Again, note that the narrative focusing on growth in measured TFP ignores the rapid improvement in life expectancy of about 12 years—from 48 years to nearly 60 years—between 1900 and 1930. That 25-percent increase in life expectancy constitutes an extraordinary improvement in human welfare that does not appear in the productivity statistics.
The 1920s. The initial spurt in measured TFP growth occurred during the investment boom of the 1920s, as electric utilities and the proliferation of automobiles cleared the way for the electrification of industrial activity, the development of assembly lines, and the first rapid expansion of suburban neighborhoods. The investment boom was dominated by structures, with residential construction exceeding 8 percent of GDP from 1924 to 1927 (helping to expand the real housing stock, which grew by about 50 percent from 1922 to 1929). Nonresidential construction also expanded as factories were built to exploit electricity distribution and assembly-line processes. Nevertheless, structures contributed almost entirely to capital deepening rather than to TFP growth during the 1920s: An estimated 84 percent of aggregate TFP growth took place in the manufacturing sector, which saw about 5 percent TFP growth per year on average.
The 1930s. Although the construction boom ended in a financial crisis at the close of the 1920s and was followed by a long depression, the decade of the 1930s appears to have experienced the most rapid TFP growth of any comparable period in American history, with average annual growth rates of 3 percent or more. In contrast with the experience of the 1920s, that growth was widely diffused throughout the economy: TFP growth in manufacturing fell to half its rate of the preceding decade, persisting most notably in electrical machinery and equipment, aircraft, and chemical engineering, and accounted for only about half the growth in aggregate TFP. However, the decade also saw strong growth in private investment in research and development throughout industry, and other sectors, including electric-power generation and distribution, transportation, communication, and civil and structural engineering, experienced unusually rapid TFP growth. Important developments in civil and structural engineering included construction techniques for bridges, tunnels, dams, and highways, as well as the development of appropriate designs for suburban infrastructure. Moreover, the decade saw a political consensus emerge in favor of increased regulation of housing and land use in the suburbs, which had begun to expand dramatically during the 1920s but which had suffered from design flaws that dramatically limited the growth of real housing services. Following the creation of the Federal Housing Administration in 1934, jurisdictions increasingly adopted newly developed principles of subdivision design with complementary infrastructure—utilities, parks, schools, roads, and the efficient layout (or platting) of blocks—appropriate to automobile-based transportation. Principles laid down in the 1930s thus guided the rapid growth of suburbs after real housing investment finally returned to its 1926 peak in 1950.

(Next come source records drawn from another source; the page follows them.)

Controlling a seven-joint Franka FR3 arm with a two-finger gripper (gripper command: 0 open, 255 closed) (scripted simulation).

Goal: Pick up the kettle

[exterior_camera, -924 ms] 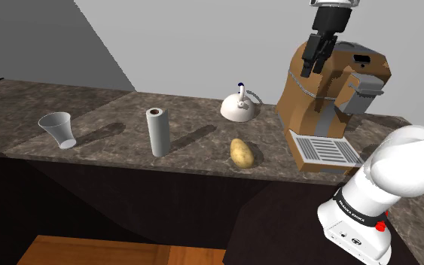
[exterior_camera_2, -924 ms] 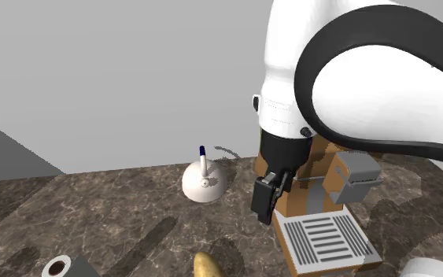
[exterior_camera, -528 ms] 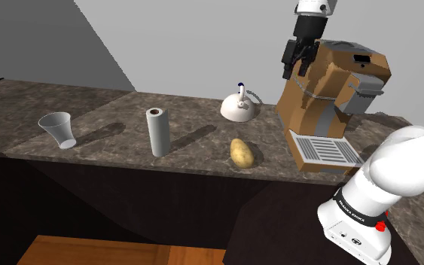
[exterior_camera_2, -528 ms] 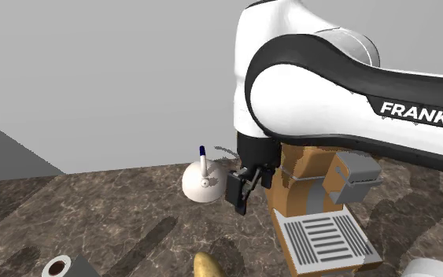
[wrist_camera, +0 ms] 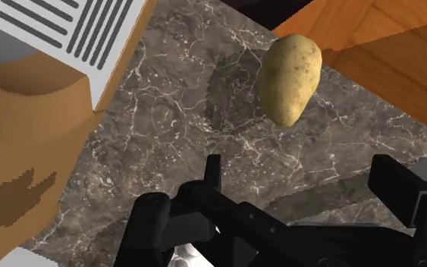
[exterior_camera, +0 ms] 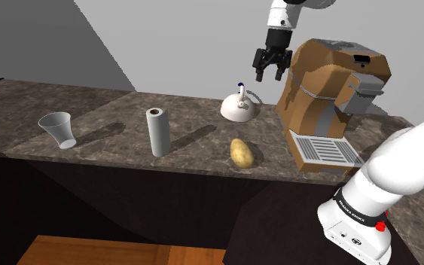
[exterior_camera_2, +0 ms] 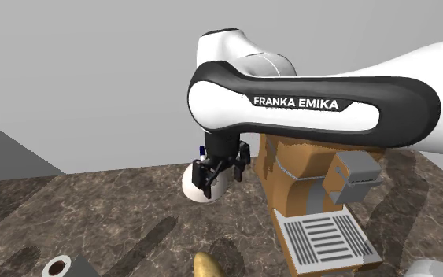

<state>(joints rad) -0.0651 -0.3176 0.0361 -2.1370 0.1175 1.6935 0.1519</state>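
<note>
the gripper (exterior_camera: 269,74) hangs above the counter (exterior_camera: 112,124) with its fingers spread wide and nothing between them. the kettle (exterior_camera: 239,110) stands on the counter below it, a little toward the shoulder view's left and just beside the coffee machine (exterior_camera: 330,86). a potato (exterior_camera: 241,152) lies nearer the front edge.

the step in hand looks like lining up over the kettle before coming down. in the wrist view the potato sits between the fingers' lines and only a sliver of white shows low beside one finger. so the hand probably is not centred on the kettle yet. it likely needs to shift and tip until the blue-tipped knob and thin wire handle sit midway between the fingers. the domed body looks too broad and smooth to pinch, so the handle is the safer hold. set the fingers across the wire, not along it. descend straight and close only once the wire is fully between the pads. keep the outer finger off the coffee machine, which stands close. a push on the dome could slide the kettle.

containers: the kettle is lidded, so its contents cannot be told. the cup (exterior_camera: 58,129), well apart past the roll (exterior_camera: 156,132), shows nothing inside. the tray (exterior_camera: 324,150) of the coffee machine carries nothing.
</note>
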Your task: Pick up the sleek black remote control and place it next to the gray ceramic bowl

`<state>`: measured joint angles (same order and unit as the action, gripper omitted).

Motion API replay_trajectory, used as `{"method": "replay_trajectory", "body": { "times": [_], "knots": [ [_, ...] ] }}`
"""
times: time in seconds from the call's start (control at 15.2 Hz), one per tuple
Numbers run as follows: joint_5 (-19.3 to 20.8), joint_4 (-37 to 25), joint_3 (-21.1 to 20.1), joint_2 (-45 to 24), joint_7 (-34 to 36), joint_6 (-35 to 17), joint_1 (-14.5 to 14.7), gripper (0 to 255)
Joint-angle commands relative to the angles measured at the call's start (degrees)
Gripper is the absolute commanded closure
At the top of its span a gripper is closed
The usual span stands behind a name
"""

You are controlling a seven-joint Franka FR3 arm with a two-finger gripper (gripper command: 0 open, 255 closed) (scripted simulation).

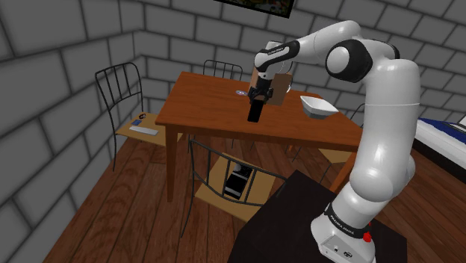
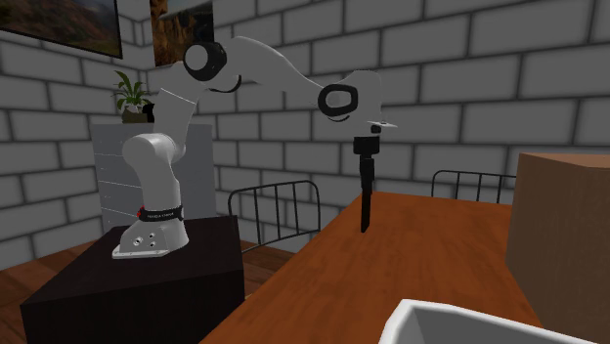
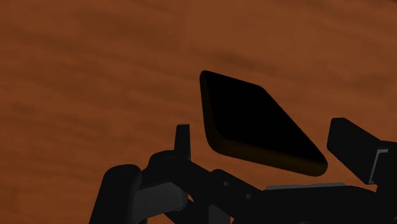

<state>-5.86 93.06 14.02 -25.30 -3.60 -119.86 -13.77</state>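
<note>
My gripper (image 1: 259, 94) is shut on a slim black remote (image 1: 255, 111), which hangs upright from the fingers over the middle of the wooden table (image 1: 202, 112). In the second exterior view the remote (image 2: 367, 200) points straight down from the gripper (image 2: 365, 150), its lower end close to the tabletop (image 2: 323, 283). The wrist view looks along the remote (image 3: 254, 124), clasped in the gripper (image 3: 267, 147), with brown wood behind it. A pale square-rimmed bowl (image 1: 319, 107) sits on the table toward the shoulder view's right; its rim (image 2: 469, 327) is nearest the camera in the second exterior view.
A brown cardboard box (image 1: 281, 88) stands on the table just behind the gripper, between it and the bowl, and looms large (image 2: 562, 235) in the second exterior view. Wire chairs (image 1: 119, 90) ring the table. A small dark item (image 1: 241, 93) lies on the far part of the tabletop.
</note>
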Motion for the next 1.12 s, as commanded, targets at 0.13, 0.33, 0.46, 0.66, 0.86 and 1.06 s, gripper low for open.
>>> {"method": "replay_trajectory", "body": {
  "times": [0.13, 0.33, 0.46, 0.66, 0.86, 1.06],
  "knots": [
    [0.0, 0.0, 0.0, 0.0, 0.0, 0.0, 0.0, 255],
    [0.0, 0.0, 0.0, 0.0, 0.0, 0.0, 0.0, 255],
    [0.0, 0.0, 0.0, 0.0, 0.0, 0.0, 0.0, 255],
    [0.1, -0.4, 0.0, 0.3, 0.0, 0.6, 0.0, 255],
    [0.3, -1.6, 0.2, 1.0, 0.2, 2.6, 0.1, 255],
    [0.5, -3.0, 0.3, 1.7, 0.3, 4.6, 0.1, 255]
  ]
}}
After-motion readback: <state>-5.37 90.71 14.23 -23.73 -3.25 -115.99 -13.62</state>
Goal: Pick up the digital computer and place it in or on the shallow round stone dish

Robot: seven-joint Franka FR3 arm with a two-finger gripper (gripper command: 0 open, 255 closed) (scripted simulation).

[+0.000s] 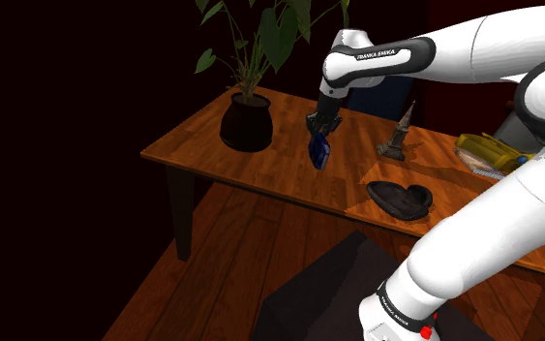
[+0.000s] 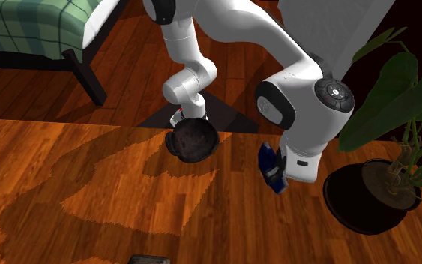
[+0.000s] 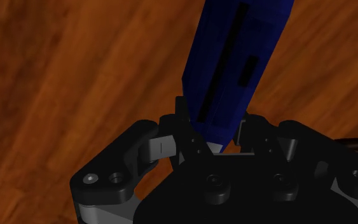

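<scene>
My jaws clench one end of the slim dark-blue slab computer, which hangs over the wooden surface, at the shoulder view's left of the dark round dish, seemingly stiff and light.

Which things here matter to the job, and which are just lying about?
In the job: blue device, clasped in the gripper above the table; dark round dish.
Lying about: potted plant; small pointed figurine; yellow object.
</scene>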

The 1940s. The rapid productivity improvements of the Depression years laid the groundwork not only for the rapid mobilization for production during World War II but also for the “golden age” of postwar productivity growth in the 1950s and 1960s. This interpretation contrasts with the common view that persistent growth in the postwar period resulted from research and development, investment, and cumulative productivity growth related to the war effort itself, as exemplified by extraordinary improvements in aircraft production and shipbuilding and by the volume of military output. In fact, however, labor productivity in the munitions industries—the result of TFP and capital deepening combined—increased by a total of only about 25 percent from 1939 to 1944, and TFP grew at an estimated annual average of about 2.6 percent from 1941 to 1948, significantly lower than during the preceding decade. The evidence suggests that, if anything, the war effort absorbed resources that might otherwise have been used to improve production for the private sector. However, the war did contribute to improved medical care: Over the 1940s, innovations from modern antibiotics to blood banks helped to increase average life expectancy by over 5 years in a single decade, from 63 to over 68.
The Later 20th Century
The 1950s and 1960s. What is commonly viewed today as the golden age of productivity growth—the postwar period from 1948 to 1973—combined extensive capital deepening with TFP growth that averaged about 1.5 percent to 2.0 percent annually to yield dramatic improvements in living standards. In the context of the big wave, however, the golden age may be more accurately interpreted as the full final exploitation of an earlier burst of innovations through electrification, suburbanization, completion and increasing exploitation of the highway system, and production of consumer appliances. Interestingly, TFP growth in manufacturing fell to an average annual rate of around 1.5 percent, accounting for only about a quarter of aggregate TFP growth during the period—and accounting for essentially all of the decline in aggregate TFP growth from the Depression-era peak. Substantial shares of TFP growth continued to come from electricity generation, transportation, telecommunications, and housing—all benefiting in no small part from the government’s continuing build-out of the transportation network.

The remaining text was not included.